What this does is rasterize each page to an image with your redactions burned in, then it rebuilds the PDF so the text layer is permanently destroyed and not just covered up and easily retrievable.

I welcome any and all feedback as this is my first live tool, thanks!

Comments

Comment by moritzwarhier 1 day ago

Why go through these hoops instead of

1. Export as PNG (or whatever you prefer)

2. Add black rectangle/redact, and save again as raster image, preferably in a lossless way

3. Export as PDF, if you need that. Make sure that you've checked and/or erased all metadata from step 1 that is easily found as text (hidden layers or text in metadata, for example). For common raster formats such as PNG or JPG, this should amount to briefly checking metadata and/or strings output.

Is there anything else that a "PDF redactor" should do?

And are we sure that this one does all the steps?

If you like to be paranoid: a universal removal tool for steganographically stored info is theoretically impossible.

Comment by MrGuacamole 1 day ago

Appreciate the feedback.
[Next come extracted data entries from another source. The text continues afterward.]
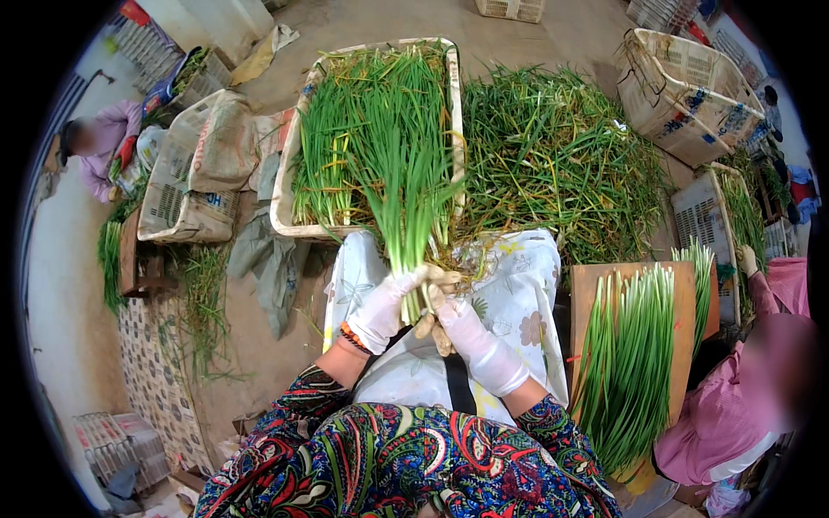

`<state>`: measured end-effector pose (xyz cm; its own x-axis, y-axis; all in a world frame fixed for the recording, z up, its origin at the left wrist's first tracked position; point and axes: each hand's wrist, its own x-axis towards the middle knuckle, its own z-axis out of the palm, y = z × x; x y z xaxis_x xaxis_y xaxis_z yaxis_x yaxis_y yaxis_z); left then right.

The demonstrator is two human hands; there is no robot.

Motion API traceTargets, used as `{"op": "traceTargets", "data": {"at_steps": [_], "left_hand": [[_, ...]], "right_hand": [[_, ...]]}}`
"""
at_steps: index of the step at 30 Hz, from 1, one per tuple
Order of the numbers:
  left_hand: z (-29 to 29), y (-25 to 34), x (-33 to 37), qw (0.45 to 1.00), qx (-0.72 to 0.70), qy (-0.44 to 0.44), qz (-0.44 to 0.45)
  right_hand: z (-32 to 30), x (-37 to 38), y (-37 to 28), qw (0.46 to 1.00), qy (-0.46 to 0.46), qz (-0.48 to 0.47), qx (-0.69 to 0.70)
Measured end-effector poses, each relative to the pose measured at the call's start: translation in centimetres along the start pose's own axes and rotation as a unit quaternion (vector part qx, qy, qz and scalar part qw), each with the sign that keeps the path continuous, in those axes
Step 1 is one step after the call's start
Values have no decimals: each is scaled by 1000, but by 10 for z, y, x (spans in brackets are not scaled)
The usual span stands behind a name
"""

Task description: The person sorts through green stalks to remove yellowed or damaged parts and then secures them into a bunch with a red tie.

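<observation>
Hands and leafy stalks, seen from above. The left hand [386, 304], in a thin, whitish, wrinkled glove with soiled fingertips, has its fingers wrapped around a bunch of stalks [401, 194]: flat, smooth green blades above, pale cylindrical stems below. The bunch lies over the near edge of a rectangular crate [282, 221] of off-white rigid plastic, packed with similar leaves, its bases above a creased white floral sheet [528, 289]. The right hand [469, 330], similarly gloved, has its fingers bent narrowly beside the stem bases; whether they grip any cannot be told. Right of the crate, a loose, tangled heap of leaves [561, 164] mixes green with straw-yellow. Nearer, slender white-tipped stalks [630, 363] lie roughly parallel on a flat brown board [682, 289].
</observation>
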<state>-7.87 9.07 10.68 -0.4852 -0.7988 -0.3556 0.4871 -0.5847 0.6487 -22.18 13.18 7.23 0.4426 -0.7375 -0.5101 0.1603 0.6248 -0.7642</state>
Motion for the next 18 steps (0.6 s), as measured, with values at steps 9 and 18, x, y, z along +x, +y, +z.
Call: {"op": "traceTargets", "data": {"at_steps": [9, 18], "left_hand": [[-44, 94, -6, 941, -286, -166, 72], [-36, 13, -22, 973, -114, 155, -126]], "right_hand": [[-33, 41, -4, 821, 259, -122, -494], [-8, 54, -21, 986, 58, -4, -156]]}}
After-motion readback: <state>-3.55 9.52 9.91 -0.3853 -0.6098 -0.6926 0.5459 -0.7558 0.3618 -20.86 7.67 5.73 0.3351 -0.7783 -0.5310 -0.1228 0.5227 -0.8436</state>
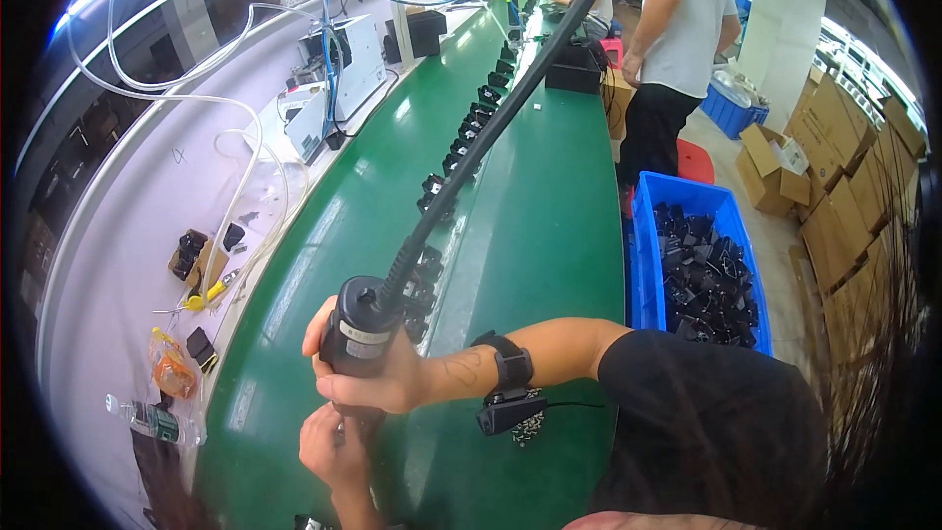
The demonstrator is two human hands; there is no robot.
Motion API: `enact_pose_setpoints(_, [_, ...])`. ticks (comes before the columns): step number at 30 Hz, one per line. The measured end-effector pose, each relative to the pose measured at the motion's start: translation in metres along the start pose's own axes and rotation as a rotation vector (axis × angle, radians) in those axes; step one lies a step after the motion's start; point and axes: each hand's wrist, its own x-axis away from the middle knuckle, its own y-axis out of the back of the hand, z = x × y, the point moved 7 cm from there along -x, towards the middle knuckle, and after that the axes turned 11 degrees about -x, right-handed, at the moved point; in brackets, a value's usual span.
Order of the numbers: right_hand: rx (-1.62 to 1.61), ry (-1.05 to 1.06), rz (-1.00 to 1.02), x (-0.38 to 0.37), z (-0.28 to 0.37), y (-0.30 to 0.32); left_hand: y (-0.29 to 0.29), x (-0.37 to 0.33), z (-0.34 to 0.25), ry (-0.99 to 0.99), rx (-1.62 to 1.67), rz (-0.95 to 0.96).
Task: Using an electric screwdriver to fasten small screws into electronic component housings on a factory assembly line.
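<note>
A black electric screwdriver stands roughly upright over the green bench, its thick black cable rising from the top toward the upper right. My right hand is wrapped round its body. Just below, my left hand has its fingers curled together near the tool's lower end. Whatever those fingers hold, and the screwdriver's tip, is hidden. Beside my right wrist, which wears a black strap with a small device, lies a pile of small screws, partly covered.
A row of black parts runs along the green bench. A blue bin full of black parts stands at right. Left, a shelf carries a plastic bottle, an orange packet and a yellow-handled tool. Two people are farther off.
</note>
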Motion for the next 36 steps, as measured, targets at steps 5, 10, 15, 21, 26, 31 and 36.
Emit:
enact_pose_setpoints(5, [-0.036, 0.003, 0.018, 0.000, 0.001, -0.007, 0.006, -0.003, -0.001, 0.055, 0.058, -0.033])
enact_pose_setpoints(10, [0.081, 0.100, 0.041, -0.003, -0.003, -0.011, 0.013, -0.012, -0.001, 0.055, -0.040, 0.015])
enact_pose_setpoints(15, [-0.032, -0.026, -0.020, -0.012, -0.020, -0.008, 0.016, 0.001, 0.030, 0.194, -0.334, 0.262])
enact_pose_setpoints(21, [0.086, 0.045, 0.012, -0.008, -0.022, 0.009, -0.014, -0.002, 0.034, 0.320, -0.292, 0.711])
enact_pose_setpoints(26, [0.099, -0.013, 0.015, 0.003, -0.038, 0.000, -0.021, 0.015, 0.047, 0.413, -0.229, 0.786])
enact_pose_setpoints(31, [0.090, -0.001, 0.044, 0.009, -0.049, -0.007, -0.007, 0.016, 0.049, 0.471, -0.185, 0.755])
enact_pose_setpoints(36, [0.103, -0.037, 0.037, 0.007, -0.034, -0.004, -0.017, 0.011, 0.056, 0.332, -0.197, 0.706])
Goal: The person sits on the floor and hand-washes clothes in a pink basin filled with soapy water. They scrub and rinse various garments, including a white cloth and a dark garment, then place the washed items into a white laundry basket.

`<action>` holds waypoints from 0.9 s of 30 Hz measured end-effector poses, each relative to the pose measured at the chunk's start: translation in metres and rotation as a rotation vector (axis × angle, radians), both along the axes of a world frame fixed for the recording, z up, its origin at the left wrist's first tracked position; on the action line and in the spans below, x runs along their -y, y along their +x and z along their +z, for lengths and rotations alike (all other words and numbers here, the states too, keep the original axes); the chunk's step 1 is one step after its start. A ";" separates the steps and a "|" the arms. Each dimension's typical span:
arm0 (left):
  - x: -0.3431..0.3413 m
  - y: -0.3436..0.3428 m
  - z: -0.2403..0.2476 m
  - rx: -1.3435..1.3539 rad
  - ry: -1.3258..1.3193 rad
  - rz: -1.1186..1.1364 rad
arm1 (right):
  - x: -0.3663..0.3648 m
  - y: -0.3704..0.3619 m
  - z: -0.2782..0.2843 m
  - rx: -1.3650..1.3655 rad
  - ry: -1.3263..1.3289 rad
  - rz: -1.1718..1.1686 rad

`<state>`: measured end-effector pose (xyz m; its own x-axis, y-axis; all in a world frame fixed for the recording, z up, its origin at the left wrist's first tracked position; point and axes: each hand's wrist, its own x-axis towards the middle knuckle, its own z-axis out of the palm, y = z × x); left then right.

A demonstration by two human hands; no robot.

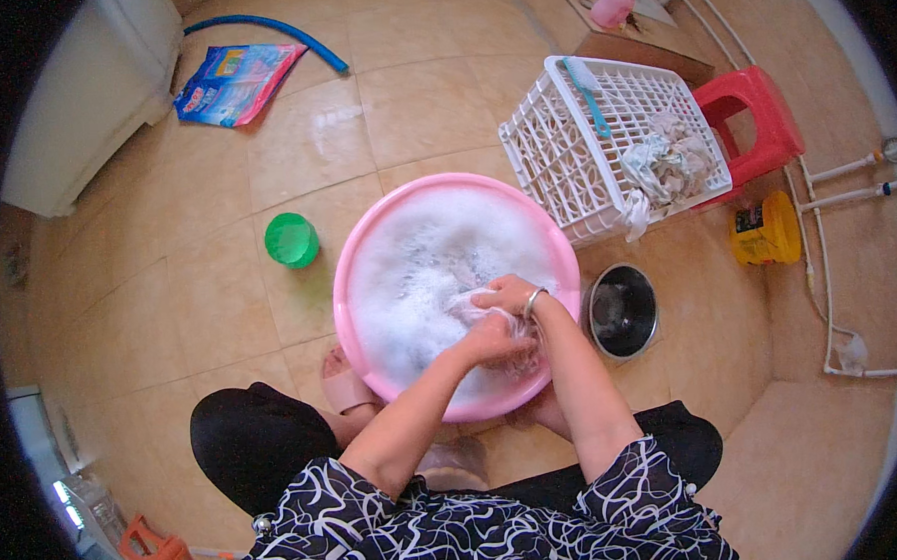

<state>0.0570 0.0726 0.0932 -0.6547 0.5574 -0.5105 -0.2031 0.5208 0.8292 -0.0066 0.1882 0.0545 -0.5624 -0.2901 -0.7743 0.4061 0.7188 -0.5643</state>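
A pink basin (350,356) full of white suds (398,272) stands on the floor in front of me. Both of my hands are over its right-hand side, close together at the foam. My left hand (495,340) is closed on a wet, pale cloth (464,307). Just beyond it, my right hand (510,293), with a bracelet at the wrist, grips the same cloth. Some of the fingers are hidden by the cloth and foam. The rest of the cloth trails into the suds, so its shape cannot be made out.
Right of the basin are a dark metal bowl (623,312) and a white crate (564,165) bearing a blue brush (589,99) and crumpled cloths (667,163). A red stool (767,126) and yellow bucket (767,229) stand farther right. A green tub (292,240) is left; a detergent bag (235,84) lies far left.
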 end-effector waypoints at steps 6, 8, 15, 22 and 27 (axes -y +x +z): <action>0.043 -0.001 -0.037 1.051 0.816 0.675 | 0.010 0.016 -0.017 -0.543 -0.105 -0.560; 0.047 -0.006 -0.048 0.980 0.987 0.964 | 0.027 0.030 -0.005 -0.612 -0.299 -0.598; 0.046 -0.018 -0.065 0.660 1.367 0.975 | 0.079 0.059 0.060 -0.796 -0.116 0.036; 0.029 -0.033 -0.016 0.399 0.799 0.966 | 0.053 0.028 0.053 -0.698 -0.063 -0.620; 0.014 -0.023 0.020 -0.110 0.332 0.492 | 0.016 0.022 0.061 0.126 -0.465 -0.886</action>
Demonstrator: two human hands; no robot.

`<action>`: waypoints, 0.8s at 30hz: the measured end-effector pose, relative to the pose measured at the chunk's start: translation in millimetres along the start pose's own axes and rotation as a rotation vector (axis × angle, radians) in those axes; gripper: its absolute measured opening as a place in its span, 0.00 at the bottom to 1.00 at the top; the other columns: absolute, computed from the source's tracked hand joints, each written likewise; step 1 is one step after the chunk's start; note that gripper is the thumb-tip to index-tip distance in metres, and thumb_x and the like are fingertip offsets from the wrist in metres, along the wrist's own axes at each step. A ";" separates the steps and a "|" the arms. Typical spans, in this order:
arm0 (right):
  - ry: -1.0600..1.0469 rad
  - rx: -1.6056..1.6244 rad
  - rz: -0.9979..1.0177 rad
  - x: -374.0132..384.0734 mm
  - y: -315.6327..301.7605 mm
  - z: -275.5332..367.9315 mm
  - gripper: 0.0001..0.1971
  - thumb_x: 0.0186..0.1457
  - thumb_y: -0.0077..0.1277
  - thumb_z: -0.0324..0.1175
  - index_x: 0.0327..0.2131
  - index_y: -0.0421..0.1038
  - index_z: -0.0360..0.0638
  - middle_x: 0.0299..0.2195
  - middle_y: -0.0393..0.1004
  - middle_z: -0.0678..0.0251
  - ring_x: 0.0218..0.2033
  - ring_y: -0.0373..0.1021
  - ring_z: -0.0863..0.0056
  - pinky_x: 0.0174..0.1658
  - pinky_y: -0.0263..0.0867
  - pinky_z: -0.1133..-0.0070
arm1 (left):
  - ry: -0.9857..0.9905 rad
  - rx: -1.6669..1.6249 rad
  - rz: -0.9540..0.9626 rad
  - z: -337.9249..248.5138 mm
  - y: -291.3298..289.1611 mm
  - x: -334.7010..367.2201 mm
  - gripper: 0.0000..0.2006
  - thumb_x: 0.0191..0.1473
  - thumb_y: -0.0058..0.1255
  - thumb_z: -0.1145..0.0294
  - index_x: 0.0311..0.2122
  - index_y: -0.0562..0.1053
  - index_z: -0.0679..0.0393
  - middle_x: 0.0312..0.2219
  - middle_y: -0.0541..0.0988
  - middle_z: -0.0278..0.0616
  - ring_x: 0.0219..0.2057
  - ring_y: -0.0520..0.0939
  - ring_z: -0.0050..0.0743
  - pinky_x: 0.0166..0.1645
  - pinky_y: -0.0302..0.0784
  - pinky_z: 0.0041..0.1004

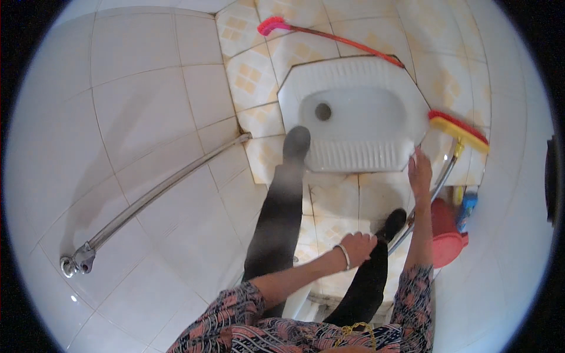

The steps you listed are essentially what the site is doing. Upload a PDF, add the black boxes, it gets converted to PNG and back to a new PDF. The value of this tool is just to streamline that process to make it quicker and easier.

The point about metadata is a good one, I checked a test file that I used and you can't see metadata from the original PDF, you only see basic info about the new PDF file and that it was produced by pdf-lib.

There definitely could be other things that a redactor should do, but for most use cases I think steganographically stored info lives outside of the threat model.

edit: ran strings on the output file, nothing but PDF structure and compressed image data, no original text content - thanks for the suggestion.

Comment by ranguita 19 hours ago

Congratullation your tool load very faster the pdfs

Comment by MrGuacamole 15 hours ago

Thanks, glad it worked well for you!

Comment by gisanokharu 1 day ago

curious whether metadata survives the PNG roundtrip. things like original creation dates, software used, or embedded thumbnails can still leak info even in rasterized PDFs. might be worth adding a strip step if you isnt already doing it

Comment by MrGuacamole 1 day ago

Good point, just pushed a fix. Title, author, subject, keywords, producer, creator, creation date, and modification date are now explicitly stripped from the output file metadata.

It seemed that these were already removed when the PDF was rasterized, but now they're explicitly being removed.

Comment by colesantiago 1 day ago

Is this open source?

I have a friend who works in an air gapped environment that this would work for him.

Can't use this if it isn't open source.

Comment by MrGuacamole 1 day ago

Just open sourced it: github.com/mr-guac/redactpdf

For your friend's air gapped environment, the file works offline after the libraries cache on first load, but it does pull PDF.js and pdf-lib from CDN so a one-time internet connection is needed.

To run it fully offline you'd need to download those two libraries separately, transfer them to the air gapped machine, and swap the CDN links in the HTML to point to the local files instead.